Exercise instructions
Determine how many lines of the data below contain "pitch", then give only that number.

Dataset content
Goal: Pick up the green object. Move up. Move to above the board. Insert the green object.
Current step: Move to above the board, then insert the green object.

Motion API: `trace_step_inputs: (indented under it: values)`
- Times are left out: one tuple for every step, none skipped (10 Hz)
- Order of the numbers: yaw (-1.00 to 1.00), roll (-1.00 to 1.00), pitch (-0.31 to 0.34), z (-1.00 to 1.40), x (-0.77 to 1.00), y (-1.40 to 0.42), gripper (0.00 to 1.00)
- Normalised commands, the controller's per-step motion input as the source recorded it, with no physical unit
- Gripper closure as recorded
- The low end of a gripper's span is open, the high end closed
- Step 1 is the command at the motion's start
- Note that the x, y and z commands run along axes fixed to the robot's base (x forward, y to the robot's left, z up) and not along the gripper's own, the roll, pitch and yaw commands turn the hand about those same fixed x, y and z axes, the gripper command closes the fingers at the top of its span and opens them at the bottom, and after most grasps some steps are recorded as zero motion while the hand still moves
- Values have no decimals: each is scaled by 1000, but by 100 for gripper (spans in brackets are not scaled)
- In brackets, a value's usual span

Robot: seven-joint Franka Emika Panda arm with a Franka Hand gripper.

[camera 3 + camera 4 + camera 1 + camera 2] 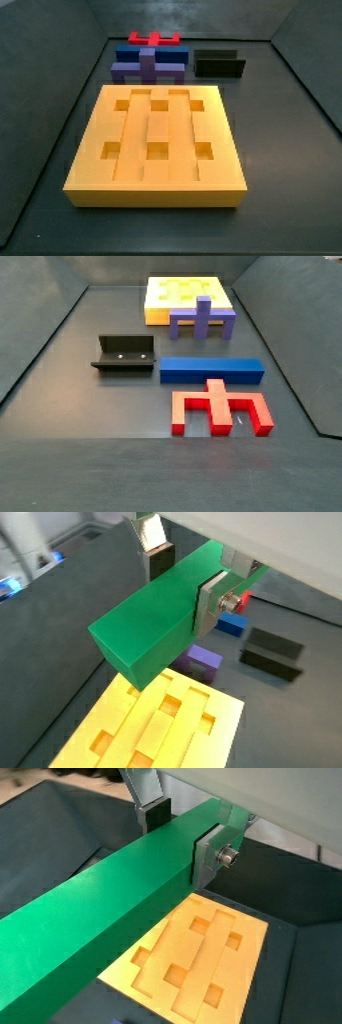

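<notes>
Between the hand's (187,574) fingers, green object (154,624), above the board (140,727).

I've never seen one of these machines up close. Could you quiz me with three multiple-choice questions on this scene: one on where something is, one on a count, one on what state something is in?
1. Where is the green object?
A. Lying on the floor beside the red block
B. Clamped between the fingers of the gripper, up above the board
C. Already seated in the board

2. How many square holes does the board show in a side view?
A. Four
B. Six
C. Nine

3. What state is the gripper in?
A. Shut on the green object
B. Open and holding nothing
C. Shut on the purple block

Answers:
1 B: both wrist views show the bar held in the fingers with the board lower down.
2 B: a side view shows two rows of three.
3 A: a silver plate presses on each side of the bar.
</notes>
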Motion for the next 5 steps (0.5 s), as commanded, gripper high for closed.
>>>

Your solution
2